The Arts Council has decided it can subsidise ticket prices by using a Lottery loophole: "endowment funds". Such a fund would give an organisation a supply of cash gained from the interest earned by the fund. Crucially, this allows the Arts Council to get around the current restriction that it can only give grants for capital projects.

If this loophole really does exist, it could unlock a whole world of potential, far beyond holding down ticket prices. All those small, diverse, under-resourced organisations; all those poets and painters, saxophonists and sitar players, teachers and students - what they need is a range of endowed funds that will provide according to their needs, and keep them alive year after year without fretting constantly about the coming year's budget. Within a few years, huge and unforeseen arts projects could flower for everybody.

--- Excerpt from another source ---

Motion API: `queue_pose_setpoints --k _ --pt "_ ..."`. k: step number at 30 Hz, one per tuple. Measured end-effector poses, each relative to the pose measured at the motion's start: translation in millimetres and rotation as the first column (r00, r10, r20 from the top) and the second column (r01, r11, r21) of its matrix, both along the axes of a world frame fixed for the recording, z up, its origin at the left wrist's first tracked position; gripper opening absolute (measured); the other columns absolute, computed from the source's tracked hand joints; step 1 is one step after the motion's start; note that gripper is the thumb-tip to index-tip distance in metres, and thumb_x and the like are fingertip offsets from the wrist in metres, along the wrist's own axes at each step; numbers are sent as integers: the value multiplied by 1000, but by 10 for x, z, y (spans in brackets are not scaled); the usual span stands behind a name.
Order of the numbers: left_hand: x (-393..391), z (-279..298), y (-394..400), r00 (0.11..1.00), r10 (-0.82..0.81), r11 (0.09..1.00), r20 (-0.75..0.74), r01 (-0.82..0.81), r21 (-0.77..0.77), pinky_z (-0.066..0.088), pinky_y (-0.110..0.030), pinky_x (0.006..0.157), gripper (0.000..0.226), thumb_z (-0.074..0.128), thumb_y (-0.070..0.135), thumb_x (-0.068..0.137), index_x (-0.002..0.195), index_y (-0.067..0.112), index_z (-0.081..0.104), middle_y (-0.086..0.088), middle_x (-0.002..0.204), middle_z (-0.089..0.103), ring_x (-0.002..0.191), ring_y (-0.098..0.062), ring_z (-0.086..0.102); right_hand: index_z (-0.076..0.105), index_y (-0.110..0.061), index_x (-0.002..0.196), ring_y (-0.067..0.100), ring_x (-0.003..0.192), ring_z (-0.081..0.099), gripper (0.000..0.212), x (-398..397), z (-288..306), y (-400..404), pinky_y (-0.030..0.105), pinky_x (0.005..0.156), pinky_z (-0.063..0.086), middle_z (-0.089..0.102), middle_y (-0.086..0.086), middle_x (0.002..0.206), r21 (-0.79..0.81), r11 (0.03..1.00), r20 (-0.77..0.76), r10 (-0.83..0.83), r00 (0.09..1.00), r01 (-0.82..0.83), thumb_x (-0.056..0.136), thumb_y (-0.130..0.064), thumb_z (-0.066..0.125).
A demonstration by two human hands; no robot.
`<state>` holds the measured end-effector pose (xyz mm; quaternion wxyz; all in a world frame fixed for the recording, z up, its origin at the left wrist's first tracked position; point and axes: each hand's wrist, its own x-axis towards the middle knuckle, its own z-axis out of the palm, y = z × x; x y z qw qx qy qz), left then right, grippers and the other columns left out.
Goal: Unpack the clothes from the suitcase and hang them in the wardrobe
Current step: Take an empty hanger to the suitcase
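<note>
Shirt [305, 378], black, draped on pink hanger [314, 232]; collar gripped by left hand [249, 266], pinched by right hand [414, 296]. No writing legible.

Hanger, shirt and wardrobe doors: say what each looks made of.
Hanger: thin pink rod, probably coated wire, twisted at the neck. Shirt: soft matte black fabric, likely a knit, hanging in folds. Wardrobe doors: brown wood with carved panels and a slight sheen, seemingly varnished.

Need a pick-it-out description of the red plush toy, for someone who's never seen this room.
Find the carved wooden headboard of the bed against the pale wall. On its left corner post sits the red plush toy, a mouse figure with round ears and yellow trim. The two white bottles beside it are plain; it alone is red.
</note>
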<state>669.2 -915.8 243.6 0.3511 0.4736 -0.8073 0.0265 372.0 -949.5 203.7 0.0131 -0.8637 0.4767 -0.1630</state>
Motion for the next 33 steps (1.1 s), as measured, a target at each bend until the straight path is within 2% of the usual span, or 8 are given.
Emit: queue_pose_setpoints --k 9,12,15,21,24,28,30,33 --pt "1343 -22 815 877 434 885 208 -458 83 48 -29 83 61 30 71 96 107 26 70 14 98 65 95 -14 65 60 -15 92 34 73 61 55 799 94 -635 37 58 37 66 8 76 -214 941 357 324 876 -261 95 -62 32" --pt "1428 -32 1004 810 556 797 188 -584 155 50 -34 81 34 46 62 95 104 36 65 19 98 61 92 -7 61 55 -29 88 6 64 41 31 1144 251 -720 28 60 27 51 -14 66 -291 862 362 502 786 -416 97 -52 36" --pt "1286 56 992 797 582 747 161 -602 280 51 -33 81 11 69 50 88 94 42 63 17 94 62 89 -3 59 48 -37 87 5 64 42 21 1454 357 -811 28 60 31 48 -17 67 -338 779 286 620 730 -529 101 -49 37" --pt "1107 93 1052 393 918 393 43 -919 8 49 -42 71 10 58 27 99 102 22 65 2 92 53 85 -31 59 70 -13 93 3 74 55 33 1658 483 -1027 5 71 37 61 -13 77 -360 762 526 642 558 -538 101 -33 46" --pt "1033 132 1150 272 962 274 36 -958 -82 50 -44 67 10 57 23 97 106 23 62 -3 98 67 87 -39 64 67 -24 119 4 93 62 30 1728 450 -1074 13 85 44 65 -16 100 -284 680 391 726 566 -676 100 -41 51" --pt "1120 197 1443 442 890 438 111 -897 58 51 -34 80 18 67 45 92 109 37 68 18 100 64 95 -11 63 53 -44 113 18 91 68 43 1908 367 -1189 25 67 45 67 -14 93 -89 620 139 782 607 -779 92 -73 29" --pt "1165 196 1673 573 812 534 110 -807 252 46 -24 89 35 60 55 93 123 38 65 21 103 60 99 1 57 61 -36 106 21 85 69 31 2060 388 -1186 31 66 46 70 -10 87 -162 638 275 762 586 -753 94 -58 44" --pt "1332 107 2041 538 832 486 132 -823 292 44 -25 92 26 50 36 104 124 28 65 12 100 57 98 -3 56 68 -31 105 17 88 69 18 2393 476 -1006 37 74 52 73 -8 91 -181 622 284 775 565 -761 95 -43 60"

Let the cut-price bandwagon roll, however, and the only new people to benefit will be the handful who can push their way through the real social barriers, the perceptions of elitism and the patronising missionaries. We can carry on with this overlay of "high" cultivation, the uninvited gift of the rich to the poor; or we can choose instead to feed the growth of an organic British culture which draws on the diverse creative talents of all its people.